Cointelegraph reported on Feb. 24 that a recent analysis viewed more than 5 million times on X said the spread of bitcoin derivatives and financial products such as cash-settled futures and ETFs is undermining bitcoin’s fixed-supply-based value. Robert Kendall, author of The Kendall Report, said the emergence of such products means bitcoin’s scarcity is, in theory, no different from an infinite supply.
But digital asset industry officials stressed that while derivatives can affect price volatility and short-term supply and demand, they cannot change the supply itself on the blockchain.
Harriet Browning (헤리엇 브라우닝), vice president at Twinstake, said that even if institutions invest in bitcoin through ETFs or a digital asset treasury (DAT), no new coins are issued. She said the 21 million cap remains valid. She assessed that recent trends are instead strengthening inflows of funds with a long-term holding bias rather than short-term speculative players.
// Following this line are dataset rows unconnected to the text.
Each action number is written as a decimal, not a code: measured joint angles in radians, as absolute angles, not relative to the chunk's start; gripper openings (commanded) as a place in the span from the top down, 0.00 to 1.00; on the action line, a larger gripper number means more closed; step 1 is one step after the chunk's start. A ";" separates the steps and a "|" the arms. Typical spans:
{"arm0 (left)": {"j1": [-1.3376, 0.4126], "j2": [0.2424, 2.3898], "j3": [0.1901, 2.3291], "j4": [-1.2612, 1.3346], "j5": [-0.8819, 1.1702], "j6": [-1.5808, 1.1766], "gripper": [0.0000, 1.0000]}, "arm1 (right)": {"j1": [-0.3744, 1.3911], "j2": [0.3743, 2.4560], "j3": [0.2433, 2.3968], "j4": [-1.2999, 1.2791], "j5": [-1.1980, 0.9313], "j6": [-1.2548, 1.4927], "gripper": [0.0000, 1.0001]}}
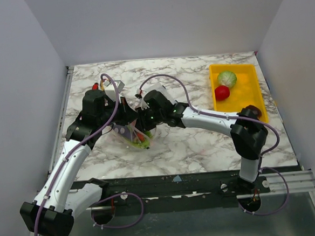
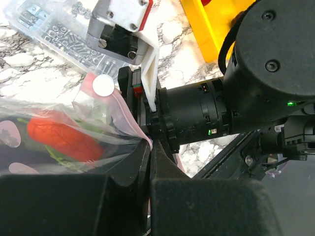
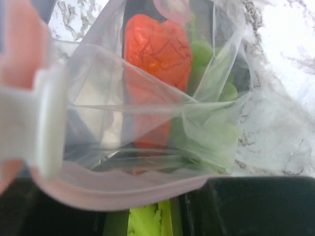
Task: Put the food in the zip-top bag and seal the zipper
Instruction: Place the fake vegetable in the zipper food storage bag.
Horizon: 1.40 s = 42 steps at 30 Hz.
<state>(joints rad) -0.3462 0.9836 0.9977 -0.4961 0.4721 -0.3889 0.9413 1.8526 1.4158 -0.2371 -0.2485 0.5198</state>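
The clear zip-top bag lies mid-table between both grippers. Its pink zipper runs across the bottom of the right wrist view, with a white slider at the left. Inside are an orange-red piece and green pieces. My left gripper is shut on the pink zipper edge. My right gripper is at the bag's mouth, and a bright green pod sits between its fingers. The pale green cabbage and the red fruit lie in a yellow tray.
A rigid clear box of small parts stands behind the bag at the back left. Red-handled pliers lie by it. The right arm's wrist crosses close in front of my left gripper. The yellow tray sits at the back right.
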 measured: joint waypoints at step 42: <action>-0.332 0.984 0.989 -0.495 0.476 -0.397 1.00 | 1.016 1.709 1.040 0.236 0.018 0.441 1.00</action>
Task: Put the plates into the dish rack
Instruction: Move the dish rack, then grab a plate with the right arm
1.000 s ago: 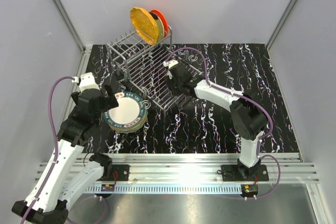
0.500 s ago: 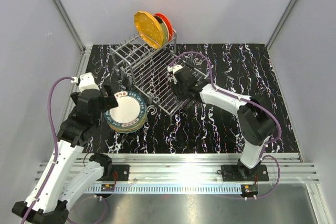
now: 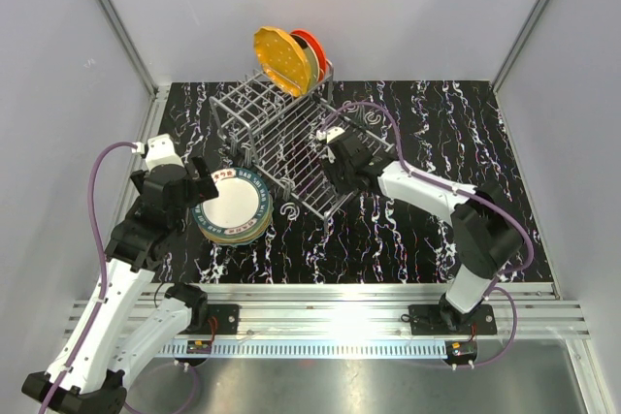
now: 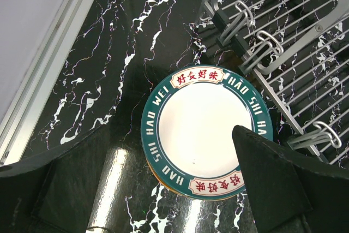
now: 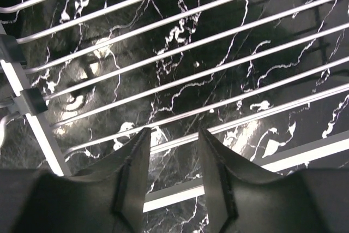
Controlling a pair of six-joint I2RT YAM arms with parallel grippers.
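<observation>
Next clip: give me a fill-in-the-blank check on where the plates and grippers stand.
1. The dish rack holds ___ plates: the dotted orange plate and the red-orange plate.
2. The left gripper hovers over the plate stack with its jaws ___.
3. The right gripper is at the ___, away from the stack.
Missing words: two; open; dish rack.

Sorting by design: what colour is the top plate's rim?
Top plate's rim is dark teal, white-lettered; best in left wrist view.
</observation>
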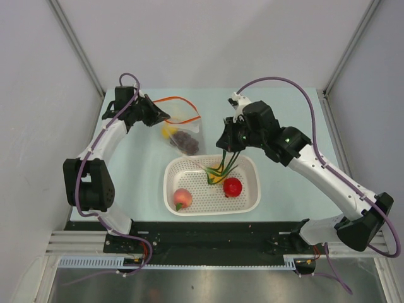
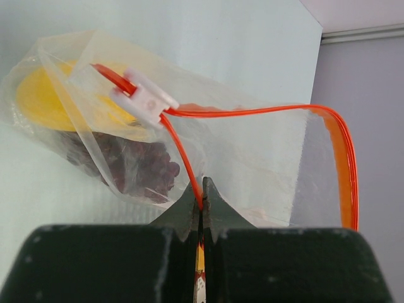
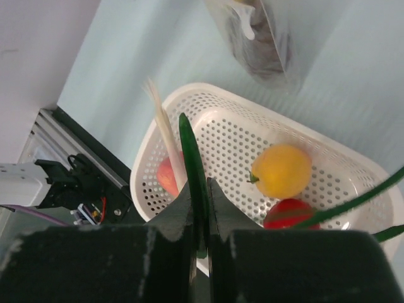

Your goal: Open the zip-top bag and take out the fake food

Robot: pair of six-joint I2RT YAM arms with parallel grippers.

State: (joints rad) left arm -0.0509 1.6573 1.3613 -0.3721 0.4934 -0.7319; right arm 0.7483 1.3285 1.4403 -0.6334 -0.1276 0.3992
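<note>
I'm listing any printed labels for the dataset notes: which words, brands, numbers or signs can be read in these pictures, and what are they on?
No text can be read in any view.
The bag, the basket and the toy fruit show no print.
The white slider on the bag's zip has a faint raised mark, too blurred to read.
</note>
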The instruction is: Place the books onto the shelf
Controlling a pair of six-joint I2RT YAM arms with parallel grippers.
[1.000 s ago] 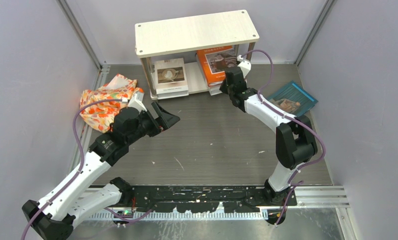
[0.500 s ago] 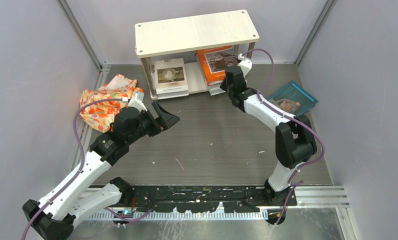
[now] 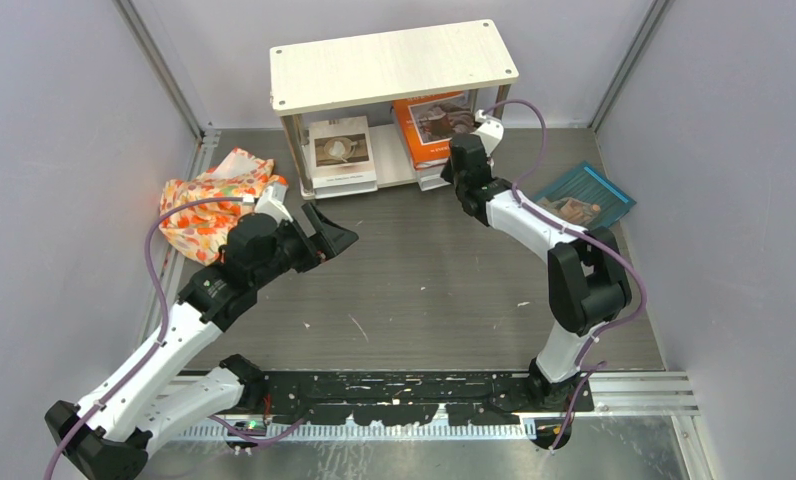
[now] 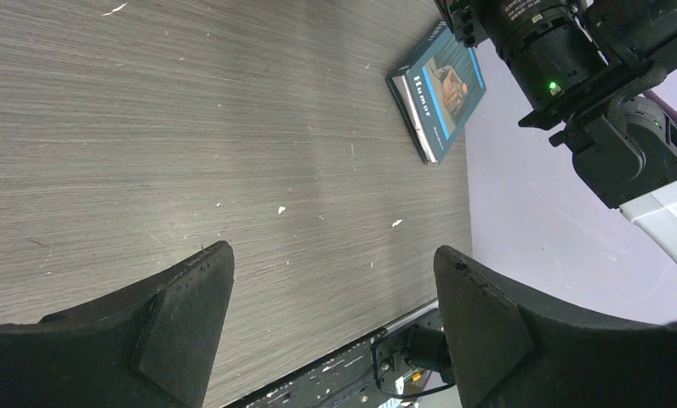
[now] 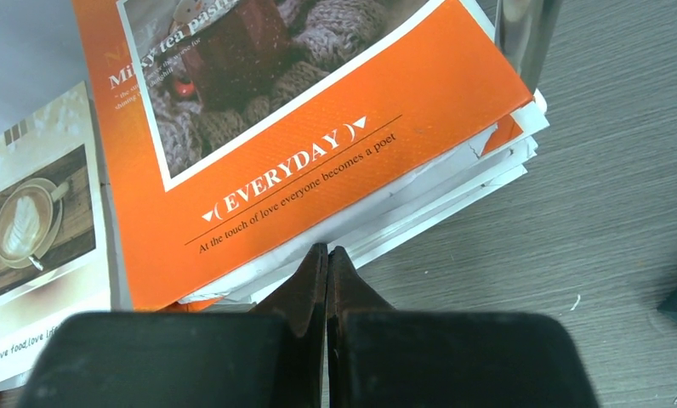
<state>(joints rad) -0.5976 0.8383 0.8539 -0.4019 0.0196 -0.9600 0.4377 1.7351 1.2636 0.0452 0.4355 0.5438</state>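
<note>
The shelf (image 3: 394, 65) stands at the back. On its lower board lie a beige coffee-cup book (image 3: 340, 150) and, on top of a pile of books, an orange book (image 3: 434, 122). In the right wrist view the orange book (image 5: 318, 127) juts over the board's near edge. My right gripper (image 5: 327, 252) is shut and empty, its tips against the pile's near edge just under the orange cover. The coffee-cup book (image 5: 37, 229) lies to its left. A teal "Humor" book (image 3: 584, 198) lies on the table at the right. My left gripper (image 3: 334, 235) hangs open over bare table (image 4: 331, 251).
An orange-and-white floral cloth (image 3: 214, 200) is bunched at the table's left side. The shelf's metal leg (image 5: 526, 34) stands right beside the orange book's corner. Grey walls close in the table on three sides. The right arm (image 4: 573, 76) fills the left wrist view's top right.
The right gripper has pushed slightly toward the shelf, and the orange book has slid a little further under the top board. The left arm has not moved.
</note>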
Luke Nolan (루크 놀란), head of research at CoinShares, also cited the gold market as an example. He said gold also has a huge "paper market" with futures, ETFs and unallocated accounts, but that does not change gold reserves underground. He said the same logic applies to bitcoin.
Bitcoin’s issuance is limited by code to 21 million coins. New coins are issued about every 10 minutes in the form of mining rewards, and those rewards follow a "halving" structure that cuts them in half every four years. As of February 2026, about 19.99 million BTC is estimated to have been mined, but there is also the possibility that up to 4 million coins have been permanently lost due to forgotten passwords or an owner’s death. This means the effective circulating supply could be smaller.
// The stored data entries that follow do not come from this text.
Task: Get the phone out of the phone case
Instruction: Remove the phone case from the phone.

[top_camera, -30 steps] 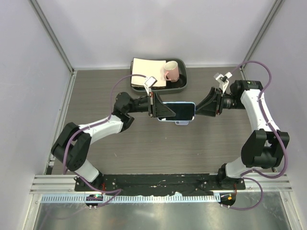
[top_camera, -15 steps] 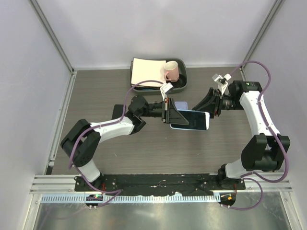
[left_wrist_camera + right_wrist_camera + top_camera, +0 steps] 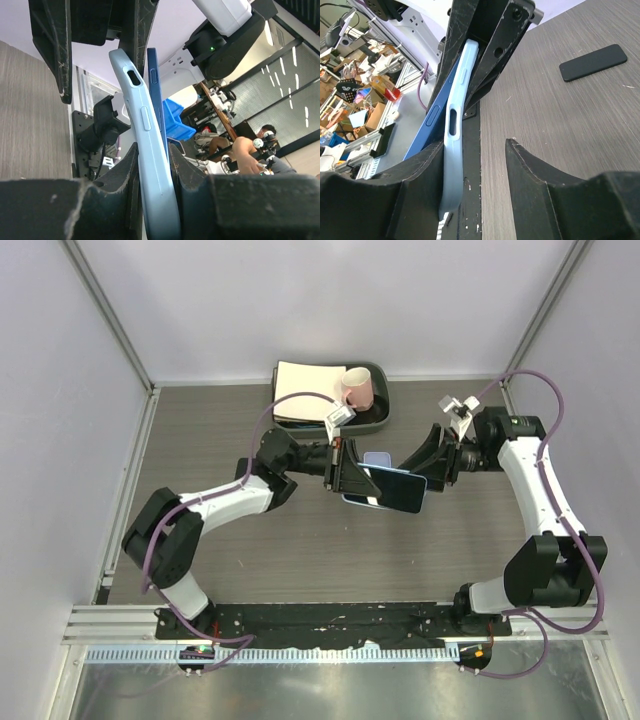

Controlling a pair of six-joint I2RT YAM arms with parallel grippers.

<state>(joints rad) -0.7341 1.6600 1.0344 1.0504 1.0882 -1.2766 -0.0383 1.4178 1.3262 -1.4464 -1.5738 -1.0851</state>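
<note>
Bracing phone case in clenched left gripper, mid-frame; meeting it with released right gripper, probably to pry phone.

Blues over grey grain
Pale blue silicone phone case, slim navy phone, grey wood-grain tabletop, pink ceramic mug.
</note>
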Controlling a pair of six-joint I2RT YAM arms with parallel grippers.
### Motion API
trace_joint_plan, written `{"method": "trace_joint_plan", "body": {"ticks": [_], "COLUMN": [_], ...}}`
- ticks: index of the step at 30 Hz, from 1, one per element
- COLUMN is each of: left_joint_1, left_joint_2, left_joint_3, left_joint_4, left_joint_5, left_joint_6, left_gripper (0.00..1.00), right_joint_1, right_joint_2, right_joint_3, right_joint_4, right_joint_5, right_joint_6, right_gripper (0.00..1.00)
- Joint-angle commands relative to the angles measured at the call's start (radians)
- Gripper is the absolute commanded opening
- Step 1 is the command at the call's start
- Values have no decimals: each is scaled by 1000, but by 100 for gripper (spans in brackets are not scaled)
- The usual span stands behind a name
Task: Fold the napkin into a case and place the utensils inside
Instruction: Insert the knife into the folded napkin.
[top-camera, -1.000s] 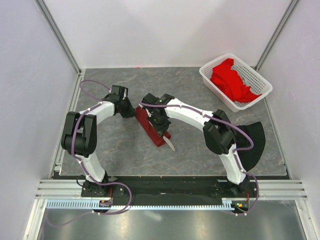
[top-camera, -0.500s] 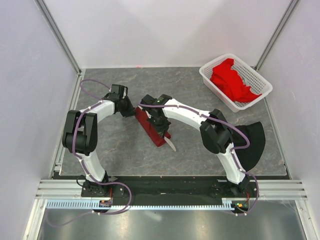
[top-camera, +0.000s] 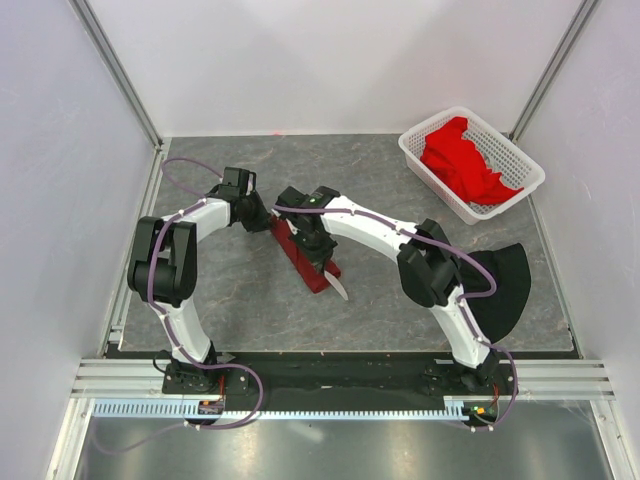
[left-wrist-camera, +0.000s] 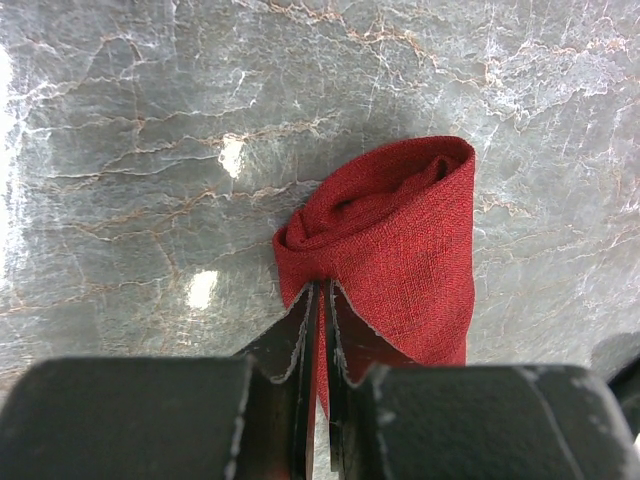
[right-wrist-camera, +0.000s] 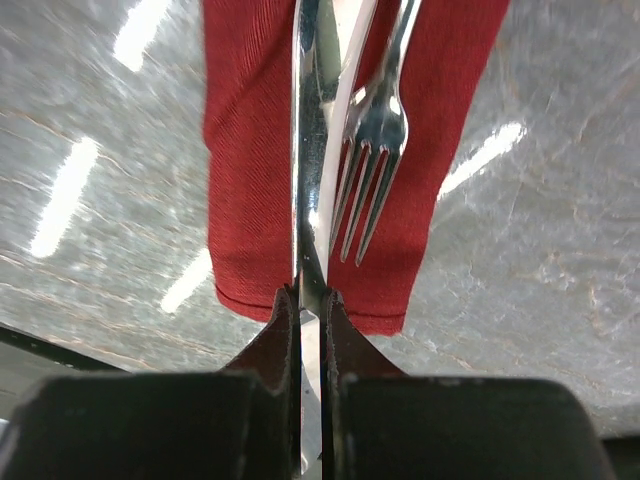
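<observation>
The utensil-loading step is under way: the right claw (right-wrist-camera: 310, 305) is pinching the slim silver knife (right-wrist-camera: 307, 150) over the dark maroon folded napkin case (right-wrist-camera: 245, 180), which is lying mid-way across the grey marbled worktop (top-camera: 250, 300), beside the silver fork (right-wrist-camera: 372, 195). The left claw (left-wrist-camera: 320, 315) is pinching the case's far end. Next, the knife probably needs sliding straight in. The white lattice basket (top-camera: 430, 178) at the far right corner is holding crumpled bright red cloth (top-camera: 460, 160).

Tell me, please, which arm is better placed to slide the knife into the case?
Right: the right pincer grips the slim silver knife, aligned along the folded maroon cloth case; the left pincer pinches that case's end.
</observation>
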Motion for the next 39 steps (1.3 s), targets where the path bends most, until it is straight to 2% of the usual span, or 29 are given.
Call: {"method": "trace_joint_plan", "body": {"ticks": [1, 8, 23, 29, 39], "left_joint_1": [5, 5, 5, 5, 5], "left_joint_2": [1, -31, -84, -42, 41], "left_joint_3": [16, 4, 27, 51, 94], "left_joint_4": [28, 25, 14, 16, 25], "left_joint_5": [12, 21, 38, 38, 29], "left_joint_6": [12, 12, -4, -10, -10], "left_gripper": [10, 10, 10, 10, 10], "right_joint_1": [5, 7, 7, 7, 1], "right_joint_2": [51, 127, -37, -93, -63], "right_joint_3": [121, 223, -41, -67, -60], "right_joint_4": [-28, -63, 3, 25, 5], "right_joint_5": [9, 14, 66, 63, 71], "right_joint_6": [6, 3, 15, 27, 13], "right_gripper": [0, 0, 0, 0, 0]}}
Some analysis also says the core of the dispute lies not in supply but in changes to the price discovery mechanism. In recent years, derivatives trading volume has often exceeded spot volume. In late 2023, CME Group’s bitcoin futures ranked first by open interest, and since then ranking competition among global exchanges has continued.
Browning outlined 3 channels through which derivatives and ETFs affect the spot price. First, when a gap opens between prices formed in the futures market and the spot price, arbitrage occurs and generates spot demand. Second, if banks sell bitcoin-linked products, they create spot demand by buying physical bitcoin through ETFs to hedge. Third, changes in funding rates in the perpetual futures market can spur arbitrage and lead to spot buying or selling.
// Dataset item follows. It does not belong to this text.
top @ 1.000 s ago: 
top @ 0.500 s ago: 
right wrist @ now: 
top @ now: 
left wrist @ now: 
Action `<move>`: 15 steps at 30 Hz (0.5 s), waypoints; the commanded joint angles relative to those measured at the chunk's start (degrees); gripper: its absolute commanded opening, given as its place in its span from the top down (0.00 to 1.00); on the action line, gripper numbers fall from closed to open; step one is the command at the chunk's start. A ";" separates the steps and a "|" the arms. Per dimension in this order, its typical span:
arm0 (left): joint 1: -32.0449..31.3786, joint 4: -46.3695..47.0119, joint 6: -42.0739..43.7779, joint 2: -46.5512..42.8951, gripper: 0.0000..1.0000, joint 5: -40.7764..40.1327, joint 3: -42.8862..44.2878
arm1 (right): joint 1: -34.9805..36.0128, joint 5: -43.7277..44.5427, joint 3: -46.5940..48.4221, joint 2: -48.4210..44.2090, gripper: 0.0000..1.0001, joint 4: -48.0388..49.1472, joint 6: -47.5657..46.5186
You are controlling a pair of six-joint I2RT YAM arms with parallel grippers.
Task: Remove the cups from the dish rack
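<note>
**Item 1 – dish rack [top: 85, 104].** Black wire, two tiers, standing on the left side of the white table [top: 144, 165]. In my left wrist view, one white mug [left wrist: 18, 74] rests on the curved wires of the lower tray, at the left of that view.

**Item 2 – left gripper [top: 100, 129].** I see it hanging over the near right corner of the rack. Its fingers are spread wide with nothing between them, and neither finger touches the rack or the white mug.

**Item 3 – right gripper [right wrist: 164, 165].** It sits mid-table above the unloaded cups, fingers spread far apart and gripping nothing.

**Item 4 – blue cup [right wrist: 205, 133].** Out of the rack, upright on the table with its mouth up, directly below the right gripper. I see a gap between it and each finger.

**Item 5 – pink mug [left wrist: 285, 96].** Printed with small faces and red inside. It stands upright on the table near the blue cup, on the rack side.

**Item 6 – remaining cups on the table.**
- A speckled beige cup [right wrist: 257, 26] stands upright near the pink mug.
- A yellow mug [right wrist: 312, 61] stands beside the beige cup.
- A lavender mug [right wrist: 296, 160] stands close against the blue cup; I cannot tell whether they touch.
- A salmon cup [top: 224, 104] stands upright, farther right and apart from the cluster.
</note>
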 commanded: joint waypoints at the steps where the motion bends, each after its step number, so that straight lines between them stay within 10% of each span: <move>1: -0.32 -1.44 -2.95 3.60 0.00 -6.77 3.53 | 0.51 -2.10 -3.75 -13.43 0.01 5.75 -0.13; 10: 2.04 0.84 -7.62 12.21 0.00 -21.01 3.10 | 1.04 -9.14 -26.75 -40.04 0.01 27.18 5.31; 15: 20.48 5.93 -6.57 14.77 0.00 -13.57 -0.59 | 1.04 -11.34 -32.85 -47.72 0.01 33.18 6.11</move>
Nima Beni, founder of crypto leasing platform BitLease, also said derivatives simply allow investors to gain exposure without directly holding bitcoin and do not change the supply cap. Kendall also clarified that his claim did not mean "erasing the blockchain’s scarcity." He said he was pointing out that derivatives change the way the marginal price is set.
Ultimately, the shared understanding on both sides is clear. Bitcoin’s 21 million cap does not change technically. But as ETFs, futures and structured products spread, the path and leadership of price formation are increasingly shifting to derivatives markets linked to traditional finance. Supply remains the same, but the way value is negotiated is evolving rapidly.